### Exercise aim
Please set down exactly the lines of the listing below from the line containing "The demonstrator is" through the line containing "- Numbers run", both lines included, leaving out all other lines.

### Stored data
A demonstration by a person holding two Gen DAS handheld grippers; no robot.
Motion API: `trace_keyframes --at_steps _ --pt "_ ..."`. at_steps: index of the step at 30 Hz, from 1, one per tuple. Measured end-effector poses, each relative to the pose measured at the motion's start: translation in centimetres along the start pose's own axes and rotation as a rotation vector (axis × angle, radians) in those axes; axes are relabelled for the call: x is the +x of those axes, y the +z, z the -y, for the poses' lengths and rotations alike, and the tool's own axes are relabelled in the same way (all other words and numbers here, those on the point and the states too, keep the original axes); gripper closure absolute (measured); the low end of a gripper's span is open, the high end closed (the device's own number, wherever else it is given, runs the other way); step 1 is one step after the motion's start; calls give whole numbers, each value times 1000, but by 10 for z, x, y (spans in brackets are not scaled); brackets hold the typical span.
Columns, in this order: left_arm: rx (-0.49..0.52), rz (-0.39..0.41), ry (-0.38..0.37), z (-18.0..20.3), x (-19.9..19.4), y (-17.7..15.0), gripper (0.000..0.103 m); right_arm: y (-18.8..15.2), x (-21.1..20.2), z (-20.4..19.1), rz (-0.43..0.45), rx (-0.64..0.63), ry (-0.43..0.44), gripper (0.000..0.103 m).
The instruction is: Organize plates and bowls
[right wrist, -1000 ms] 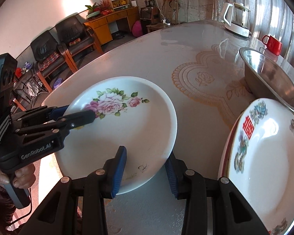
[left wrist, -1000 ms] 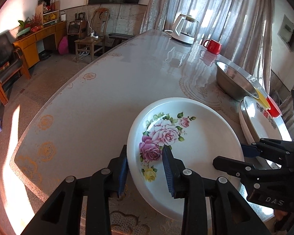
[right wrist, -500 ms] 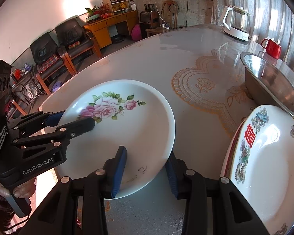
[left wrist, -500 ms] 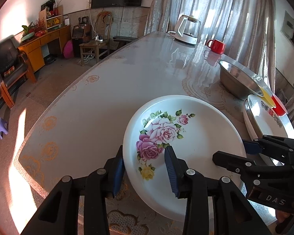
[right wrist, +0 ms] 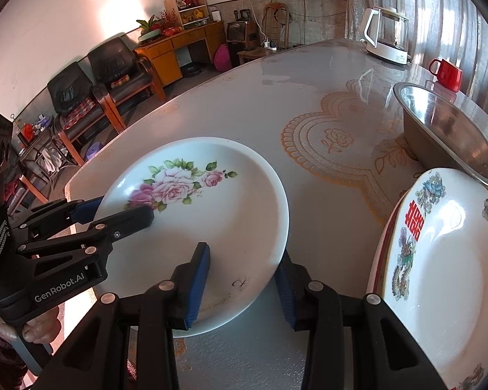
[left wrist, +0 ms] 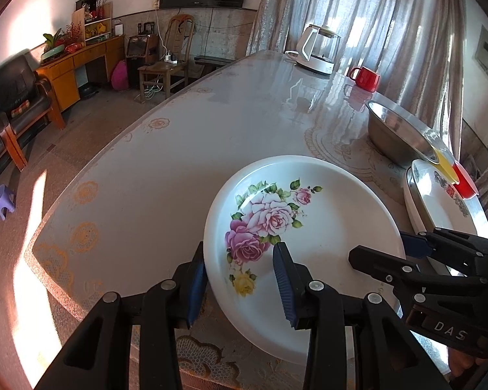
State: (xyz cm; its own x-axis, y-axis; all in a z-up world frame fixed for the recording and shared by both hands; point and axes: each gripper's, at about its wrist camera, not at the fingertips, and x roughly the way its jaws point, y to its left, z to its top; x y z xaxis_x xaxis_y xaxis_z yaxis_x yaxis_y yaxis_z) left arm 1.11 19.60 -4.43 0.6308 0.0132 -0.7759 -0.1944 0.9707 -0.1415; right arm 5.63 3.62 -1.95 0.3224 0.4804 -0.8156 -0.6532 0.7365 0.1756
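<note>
Plate [left wrist: 325, 214] with pink roses is held between our two grippers over the near end of the table [left wrist: 185, 149], tilted, its near rim raised. Our left gripper [left wrist: 240, 279] straddles the plate's left rim, one blue pad under the edge and the other on the painted face; we read it as pinching the plate. Our right gripper [right wrist: 244, 286] does the same at the opposite rim, one pad on the white face and one beneath the edge, also pinching. To the right stands a second plate [right wrist: 439, 260] with red characters, resting close against a steel bowl [right wrist: 449, 130]. Past the bowl, a red mug [right wrist: 447, 73] and a white kettle [right wrist: 387, 35] sit at the table's far end, well apart from the held plate.
</note>
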Motion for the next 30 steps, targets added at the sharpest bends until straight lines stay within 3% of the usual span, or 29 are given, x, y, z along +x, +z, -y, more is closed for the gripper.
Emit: trace_keyframes --at_steps 16,30 --pt "25 65 4 8 -22 3 65 -6 -12 13 42 86 78 63" --pt "19 59 -8 9 -19 2 65 -7 -11 13 52 78 63 65"
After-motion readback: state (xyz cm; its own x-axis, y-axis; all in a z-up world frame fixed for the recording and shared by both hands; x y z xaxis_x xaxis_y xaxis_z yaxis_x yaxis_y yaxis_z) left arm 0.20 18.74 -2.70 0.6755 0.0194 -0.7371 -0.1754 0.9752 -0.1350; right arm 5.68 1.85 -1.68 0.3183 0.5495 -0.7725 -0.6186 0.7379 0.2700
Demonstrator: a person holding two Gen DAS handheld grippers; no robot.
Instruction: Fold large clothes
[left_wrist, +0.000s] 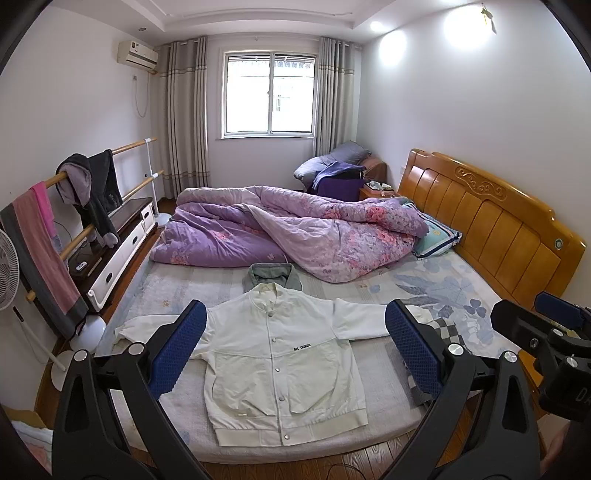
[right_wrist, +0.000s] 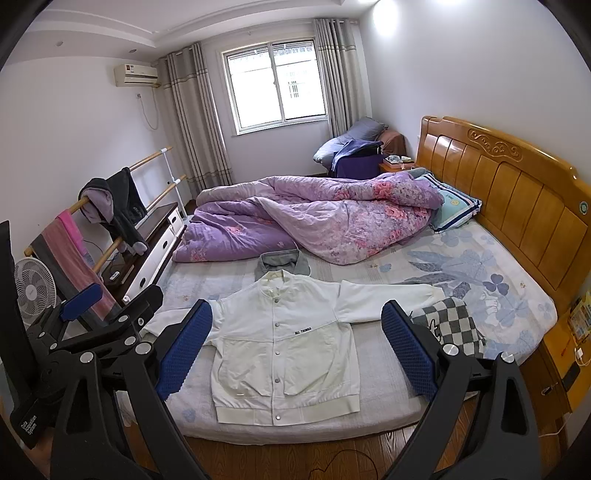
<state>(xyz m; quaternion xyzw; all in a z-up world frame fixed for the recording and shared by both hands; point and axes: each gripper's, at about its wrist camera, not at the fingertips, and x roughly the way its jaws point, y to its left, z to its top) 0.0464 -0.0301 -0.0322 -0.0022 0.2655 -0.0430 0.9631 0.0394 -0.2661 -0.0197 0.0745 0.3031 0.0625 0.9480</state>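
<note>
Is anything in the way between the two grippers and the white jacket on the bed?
Nothing visible. The white jacket lies flat and uncovered near the bed's edge, with the open left gripper and right gripper above it. The checkered cloth only sits beside one sleeve.

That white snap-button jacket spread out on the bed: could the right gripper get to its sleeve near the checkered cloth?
Probably yes. The right gripper is open and empty, held above the near edge of the bed, and nothing lies between it and the white snap-button jacket. The grey-and-white checkered cloth lies beside the cuff.
</note>
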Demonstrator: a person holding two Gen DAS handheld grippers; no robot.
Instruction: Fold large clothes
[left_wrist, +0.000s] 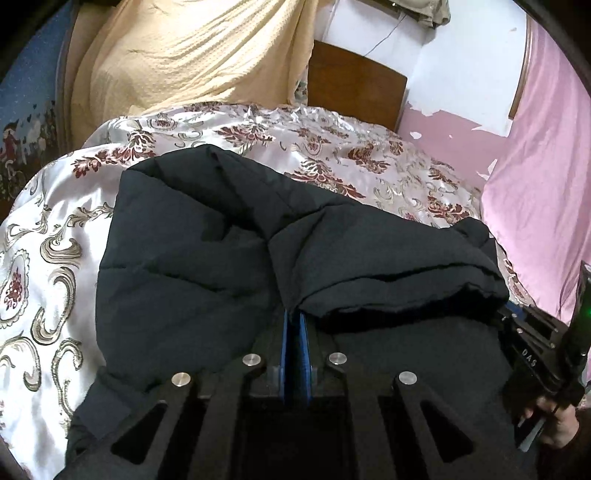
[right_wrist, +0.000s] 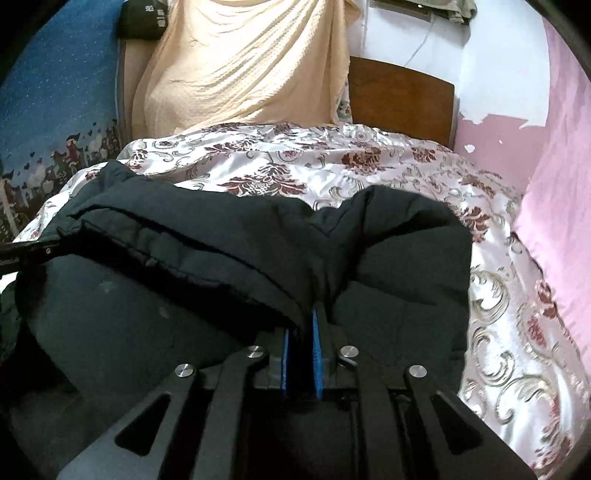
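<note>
A dark padded jacket (left_wrist: 207, 258) lies spread on a bed, its near part folded over into a thick hem. My left gripper (left_wrist: 294, 314) has its blue pads nearly together, with the tips tucked into that folded edge. In the right wrist view the jacket (right_wrist: 406, 258) bunches over my right gripper (right_wrist: 303, 314), whose blue pads pinch a fold of the dark cloth. The right gripper's body (left_wrist: 535, 350) and the hand holding it show at the left view's right edge. The left tool's black bar (right_wrist: 22, 254) shows at the right view's left edge.
The bed wears a shiny white cover with red flowers (left_wrist: 55, 240) (right_wrist: 517, 314). A yellow blanket (left_wrist: 184, 55) hangs behind it, beside a brown wooden headboard (left_wrist: 354, 81). Pink cloth (left_wrist: 535, 166) drapes along the right side and a blue patterned cloth (right_wrist: 55, 92) along the left.
</note>
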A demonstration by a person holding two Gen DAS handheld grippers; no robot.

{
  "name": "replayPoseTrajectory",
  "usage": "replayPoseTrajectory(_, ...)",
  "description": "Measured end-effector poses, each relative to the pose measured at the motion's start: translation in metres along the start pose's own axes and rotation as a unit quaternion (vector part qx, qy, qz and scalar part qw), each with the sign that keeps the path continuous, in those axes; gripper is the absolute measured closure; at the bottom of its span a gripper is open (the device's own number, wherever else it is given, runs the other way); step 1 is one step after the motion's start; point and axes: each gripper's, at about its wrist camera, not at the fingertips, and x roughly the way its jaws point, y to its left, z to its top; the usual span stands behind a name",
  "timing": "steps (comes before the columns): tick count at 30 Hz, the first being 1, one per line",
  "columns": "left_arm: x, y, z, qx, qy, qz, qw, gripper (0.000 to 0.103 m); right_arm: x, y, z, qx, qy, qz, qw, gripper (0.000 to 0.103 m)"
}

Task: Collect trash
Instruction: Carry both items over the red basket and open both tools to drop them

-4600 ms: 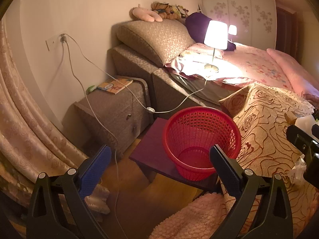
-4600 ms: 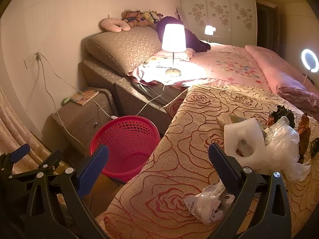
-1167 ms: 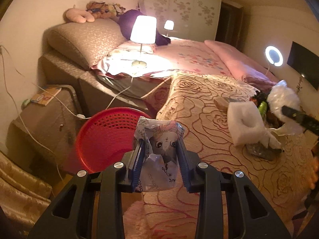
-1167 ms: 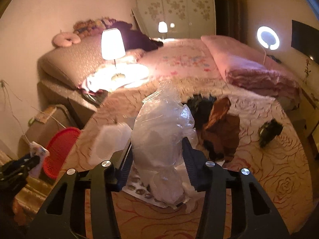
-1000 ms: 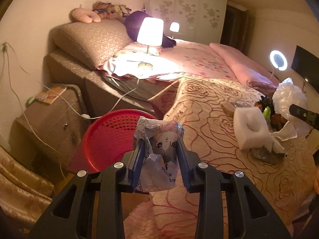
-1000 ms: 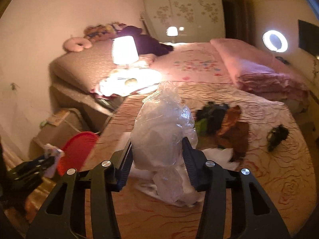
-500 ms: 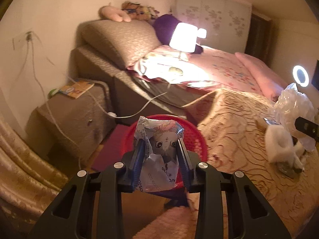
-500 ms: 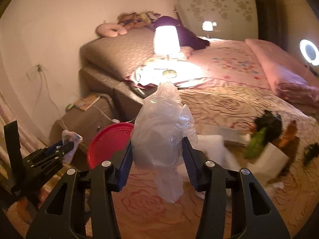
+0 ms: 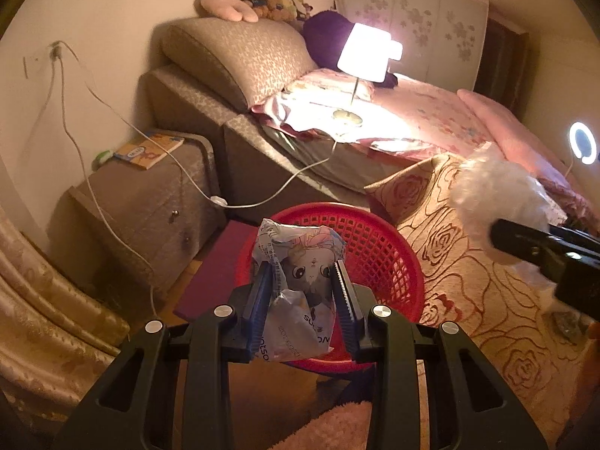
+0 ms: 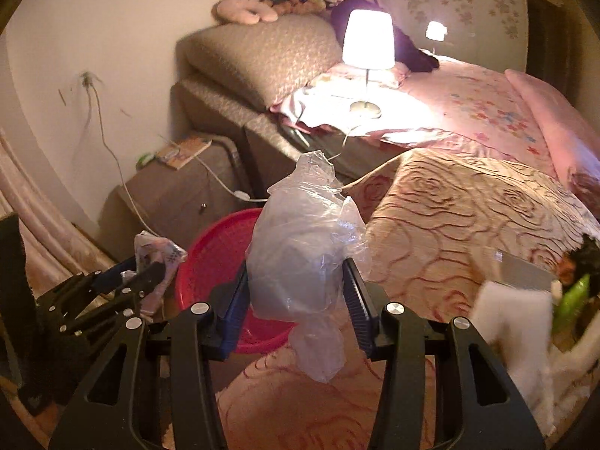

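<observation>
My left gripper [image 9: 302,281] is shut on a crumpled printed wrapper [image 9: 300,262] with a cartoon face, held just in front of and above the red mesh basket [image 9: 378,247]. My right gripper [image 10: 296,281] is shut on a clear plastic bag [image 10: 303,247], held over the bed edge beside the same basket [image 10: 210,262]. The left gripper and its wrapper [image 10: 155,253] show at the left of the right wrist view. The right gripper's bag [image 9: 495,191] shows at the right of the left wrist view.
A white foam piece [image 10: 513,311] and a green item [image 10: 572,300] lie on the rose-patterned blanket [image 10: 450,206]. A lit lamp [image 9: 365,56] stands on the bed. A nightstand [image 9: 150,195] with a book and trailing cables is left of the basket, which rests on a purple stool [image 9: 217,266].
Both grippers closed on trash since the earliest frames. Both have swung left from the bed toward the red basket, which is now closer and centred under the wrapper.
</observation>
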Motion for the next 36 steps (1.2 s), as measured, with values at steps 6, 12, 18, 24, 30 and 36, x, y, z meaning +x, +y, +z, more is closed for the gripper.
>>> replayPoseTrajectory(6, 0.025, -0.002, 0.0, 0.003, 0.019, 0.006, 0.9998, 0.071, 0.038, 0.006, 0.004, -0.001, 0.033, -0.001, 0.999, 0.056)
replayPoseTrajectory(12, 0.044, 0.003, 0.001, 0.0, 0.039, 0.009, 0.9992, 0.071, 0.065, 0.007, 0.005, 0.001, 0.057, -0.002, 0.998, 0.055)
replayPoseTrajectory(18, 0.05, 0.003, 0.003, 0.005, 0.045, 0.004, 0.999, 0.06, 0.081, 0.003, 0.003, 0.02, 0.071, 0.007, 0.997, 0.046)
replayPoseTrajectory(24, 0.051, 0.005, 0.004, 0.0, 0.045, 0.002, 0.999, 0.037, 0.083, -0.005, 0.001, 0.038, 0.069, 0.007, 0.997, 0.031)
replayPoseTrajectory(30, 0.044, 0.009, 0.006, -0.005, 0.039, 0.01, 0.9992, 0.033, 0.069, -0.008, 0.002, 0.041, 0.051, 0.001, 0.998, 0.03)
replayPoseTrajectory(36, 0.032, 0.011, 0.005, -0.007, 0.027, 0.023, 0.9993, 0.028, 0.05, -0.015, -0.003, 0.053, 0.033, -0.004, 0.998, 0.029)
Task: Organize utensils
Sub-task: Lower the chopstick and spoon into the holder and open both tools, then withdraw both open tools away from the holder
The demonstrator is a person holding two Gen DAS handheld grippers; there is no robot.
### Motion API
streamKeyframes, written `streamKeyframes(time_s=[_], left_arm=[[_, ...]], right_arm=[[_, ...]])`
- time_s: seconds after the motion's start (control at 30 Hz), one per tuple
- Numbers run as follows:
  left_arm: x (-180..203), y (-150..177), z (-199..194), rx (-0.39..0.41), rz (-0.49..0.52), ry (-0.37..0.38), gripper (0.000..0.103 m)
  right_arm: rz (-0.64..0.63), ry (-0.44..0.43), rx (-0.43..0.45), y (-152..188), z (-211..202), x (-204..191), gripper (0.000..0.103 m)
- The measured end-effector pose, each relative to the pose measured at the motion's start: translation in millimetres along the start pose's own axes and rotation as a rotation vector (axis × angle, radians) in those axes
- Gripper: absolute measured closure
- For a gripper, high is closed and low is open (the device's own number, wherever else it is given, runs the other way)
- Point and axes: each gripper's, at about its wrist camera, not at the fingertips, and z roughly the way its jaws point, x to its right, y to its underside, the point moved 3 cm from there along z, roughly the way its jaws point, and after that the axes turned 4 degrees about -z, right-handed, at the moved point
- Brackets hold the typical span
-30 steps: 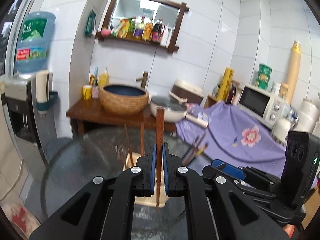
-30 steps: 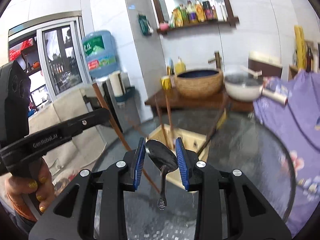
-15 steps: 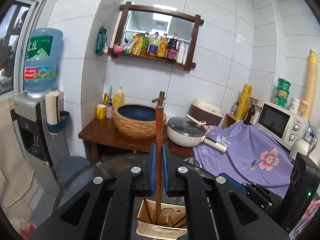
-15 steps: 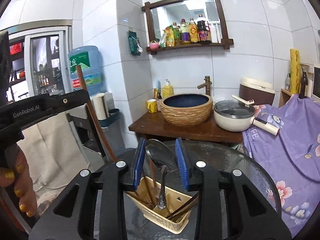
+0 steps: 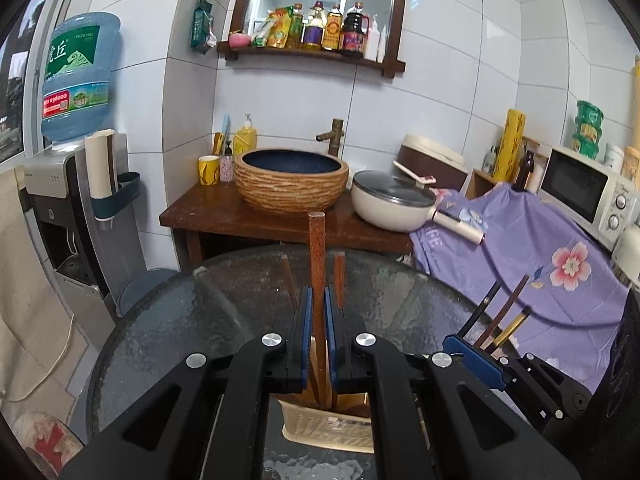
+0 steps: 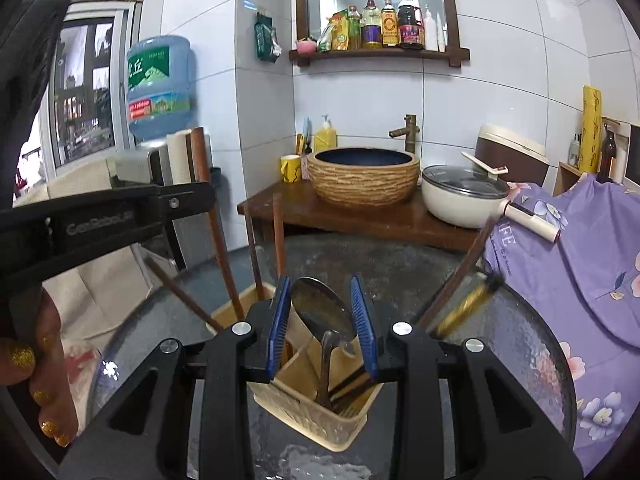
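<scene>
My left gripper [image 5: 316, 312] is shut on a red-brown chopstick [image 5: 317, 256] that stands upright with its lower end down in the beige utensil basket [image 5: 328, 428]. My right gripper [image 6: 322, 312] is shut on a metal spoon [image 6: 322, 312], bowl up between the pads, handle down inside the basket [image 6: 296, 404]. Several more chopsticks [image 6: 278, 236] lean in the basket. The left gripper [image 6: 108, 220] and its chopstick also show at the left of the right wrist view.
The basket stands on a round dark glass table [image 5: 192, 332]. Behind it a wooden stand [image 5: 248, 216] bears a woven-look basin [image 5: 290, 180] and a white pot [image 5: 390, 204]. A purple floral cloth [image 5: 540, 264] lies to the right, a water dispenser [image 5: 68, 184] to the left.
Both grippers have come down over the basket. The chopstick's and the spoon's lower ends now sit deeper in it, and the basket looks closer in both views.
</scene>
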Motion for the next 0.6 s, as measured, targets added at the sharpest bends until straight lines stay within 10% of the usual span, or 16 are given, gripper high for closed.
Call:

### Solution below
The demonstrator is a person holding two Gen DAS handheld grippers; there is no robot.
### Motion API
streamKeyframes, written `streamKeyframes(time_s=[_], left_arm=[[_, ...]], right_arm=[[_, ...]])`
- time_s: seconds after the motion's start (control at 30 Hz), one per tuple
- Numbers run as follows:

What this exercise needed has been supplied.